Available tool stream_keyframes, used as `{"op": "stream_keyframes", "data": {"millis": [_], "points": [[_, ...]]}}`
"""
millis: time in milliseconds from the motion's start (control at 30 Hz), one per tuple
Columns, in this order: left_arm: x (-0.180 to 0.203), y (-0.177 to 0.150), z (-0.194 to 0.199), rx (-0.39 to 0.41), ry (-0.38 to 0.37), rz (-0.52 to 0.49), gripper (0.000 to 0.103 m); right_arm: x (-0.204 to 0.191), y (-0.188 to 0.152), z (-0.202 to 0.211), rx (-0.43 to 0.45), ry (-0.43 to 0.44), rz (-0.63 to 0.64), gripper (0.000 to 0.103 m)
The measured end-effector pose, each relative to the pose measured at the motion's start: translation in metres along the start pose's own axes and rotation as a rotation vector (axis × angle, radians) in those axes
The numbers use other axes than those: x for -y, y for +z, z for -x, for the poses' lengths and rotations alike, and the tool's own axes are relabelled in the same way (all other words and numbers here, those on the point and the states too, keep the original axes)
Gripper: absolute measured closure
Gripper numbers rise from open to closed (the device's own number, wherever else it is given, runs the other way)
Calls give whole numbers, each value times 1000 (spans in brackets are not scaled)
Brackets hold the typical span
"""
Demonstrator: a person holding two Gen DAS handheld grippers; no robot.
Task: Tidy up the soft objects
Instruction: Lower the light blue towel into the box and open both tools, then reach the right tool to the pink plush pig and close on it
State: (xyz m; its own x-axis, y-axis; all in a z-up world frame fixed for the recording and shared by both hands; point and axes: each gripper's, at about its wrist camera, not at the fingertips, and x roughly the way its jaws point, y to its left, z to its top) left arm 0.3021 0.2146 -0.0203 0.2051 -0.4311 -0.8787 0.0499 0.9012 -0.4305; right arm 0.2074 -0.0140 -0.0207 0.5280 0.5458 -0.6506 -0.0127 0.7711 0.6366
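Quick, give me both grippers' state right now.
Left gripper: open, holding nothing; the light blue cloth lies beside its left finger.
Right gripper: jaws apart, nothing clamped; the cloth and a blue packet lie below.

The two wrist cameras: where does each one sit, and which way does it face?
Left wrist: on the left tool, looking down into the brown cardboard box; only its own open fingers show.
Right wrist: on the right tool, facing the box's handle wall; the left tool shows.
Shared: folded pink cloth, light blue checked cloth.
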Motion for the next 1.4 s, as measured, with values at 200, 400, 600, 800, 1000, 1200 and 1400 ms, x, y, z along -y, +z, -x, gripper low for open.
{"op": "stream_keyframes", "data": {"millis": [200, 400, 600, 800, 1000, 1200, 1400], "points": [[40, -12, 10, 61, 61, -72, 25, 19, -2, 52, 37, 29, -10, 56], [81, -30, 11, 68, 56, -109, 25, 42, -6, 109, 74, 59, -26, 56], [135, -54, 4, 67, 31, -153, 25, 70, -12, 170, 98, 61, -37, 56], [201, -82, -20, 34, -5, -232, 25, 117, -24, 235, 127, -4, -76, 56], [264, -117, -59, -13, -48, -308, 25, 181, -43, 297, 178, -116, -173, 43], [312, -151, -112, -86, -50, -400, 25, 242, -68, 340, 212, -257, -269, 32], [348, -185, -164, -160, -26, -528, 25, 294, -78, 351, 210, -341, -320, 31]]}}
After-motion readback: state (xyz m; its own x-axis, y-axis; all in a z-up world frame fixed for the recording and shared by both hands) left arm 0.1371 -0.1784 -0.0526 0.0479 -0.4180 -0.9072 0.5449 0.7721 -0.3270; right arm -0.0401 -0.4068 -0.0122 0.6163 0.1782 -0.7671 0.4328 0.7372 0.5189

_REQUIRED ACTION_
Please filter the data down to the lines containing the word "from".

_THE ANSWER_
millis: time in milliseconds from the motion's start (control at 30 Hz), one per tuple
Gripper numbers rise from open to closed (the device's own number, wherever else it is given, runs the other way)

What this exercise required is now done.